How LakeSentry Works

LakeSentry transforms raw Databricks system table data into cost insights through a sequential data pipeline. Understanding this pipeline helps you reason about data freshness, troubleshoot missing data, and know when to expect insights after connecting your account.

The data pipeline

Data flows through five stages, each building on the previous one:

Extraction → Ingestion → Transformation → Analysis → Execution
(your Databricks)   (LakeSentry)   (LakeSentry)     (LakeSentry)  (LakeSentry)

Stage	Where it runs	What it does	Output
Extraction	Your Databricks workspace	Collector reads system tables	Raw data pushed to LakeSentry
Ingestion	LakeSentry	Validates, deduplicates, stores	Raw event tables
Transformation	LakeSentry	Normalizes into canonical model	Ledger tables (workspaces, clusters, jobs, costs)
Analysis	LakeSentry	Computes metrics, detects anomalies and waste	Metrics tables, insights
Execution	LakeSentry → Databricks	Runs approved optimization actions	Actions applied to your infrastructure

Each stage writes only to its own layer.
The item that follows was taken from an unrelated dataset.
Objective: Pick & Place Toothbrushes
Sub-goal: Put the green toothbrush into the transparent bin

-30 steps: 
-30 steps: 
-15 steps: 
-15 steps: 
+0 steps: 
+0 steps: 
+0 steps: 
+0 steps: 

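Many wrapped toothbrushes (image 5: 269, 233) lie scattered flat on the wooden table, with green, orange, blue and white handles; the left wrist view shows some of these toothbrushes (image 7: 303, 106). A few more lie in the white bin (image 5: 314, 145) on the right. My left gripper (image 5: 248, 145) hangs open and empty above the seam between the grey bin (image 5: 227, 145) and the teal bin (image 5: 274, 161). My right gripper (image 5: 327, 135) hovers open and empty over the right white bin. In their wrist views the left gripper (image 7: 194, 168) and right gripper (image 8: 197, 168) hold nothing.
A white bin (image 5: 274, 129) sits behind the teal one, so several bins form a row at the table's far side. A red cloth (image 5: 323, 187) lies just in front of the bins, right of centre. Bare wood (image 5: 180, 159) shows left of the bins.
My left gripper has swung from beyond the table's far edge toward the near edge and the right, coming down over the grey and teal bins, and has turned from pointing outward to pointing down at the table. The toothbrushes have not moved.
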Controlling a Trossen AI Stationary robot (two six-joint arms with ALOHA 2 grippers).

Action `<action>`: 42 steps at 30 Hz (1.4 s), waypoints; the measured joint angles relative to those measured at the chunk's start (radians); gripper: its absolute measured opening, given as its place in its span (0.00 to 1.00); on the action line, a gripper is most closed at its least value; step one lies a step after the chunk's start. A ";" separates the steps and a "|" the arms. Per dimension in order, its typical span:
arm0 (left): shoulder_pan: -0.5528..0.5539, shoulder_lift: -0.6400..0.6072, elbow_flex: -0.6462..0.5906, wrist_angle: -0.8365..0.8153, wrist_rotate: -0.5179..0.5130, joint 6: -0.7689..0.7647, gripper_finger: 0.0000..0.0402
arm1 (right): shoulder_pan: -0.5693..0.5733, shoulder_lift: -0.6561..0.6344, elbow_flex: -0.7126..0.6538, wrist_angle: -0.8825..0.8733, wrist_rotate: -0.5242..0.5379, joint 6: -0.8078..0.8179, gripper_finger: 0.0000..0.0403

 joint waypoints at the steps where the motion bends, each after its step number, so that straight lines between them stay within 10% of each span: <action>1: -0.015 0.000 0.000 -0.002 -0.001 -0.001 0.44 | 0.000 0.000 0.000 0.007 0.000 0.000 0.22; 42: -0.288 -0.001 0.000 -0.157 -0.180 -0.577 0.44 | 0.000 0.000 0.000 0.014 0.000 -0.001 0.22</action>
Raw data is never modified after ingestion. The ledger is built entirely from raw data. Metrics are computed from the ledger. This means the entire pipeline can be rebuilt from raw data if needed.

Stage 1: Extraction

The collector is a lightweight Python job deployed in your Databricks workspace. It runs on a schedule (every 15 minutes by default) and reads from Databricks system tables.

What it reads:

Category	Tables	Scope
Billing	`system.billing.usage`, `system.billing.list_prices`	Account-wide
Compute	`system.compute.clusters`, `system.compute.warehouse_events`, `system.compute.node_timeline`	Regional
Jobs & Pipelines	`system.lakeflow.jobs`, `system.lakeflow.job_run_timeline`, `system.lakeflow.pipelines`	Regional
Queries	`system.query.history`	Regional
ML	`system.serving.served_entities`, `system.serving.endpoint_usage`	Regional
Metadata	`system.access.workspaces_latest`	Account-wide

The collector uses checkpoint-based incremental extraction. Each run picks up where the last one left off using watermark columns (like usage_start_time for billing or start_time for queries). Small reference tables (like list prices and node types) are extracted as full snapshots.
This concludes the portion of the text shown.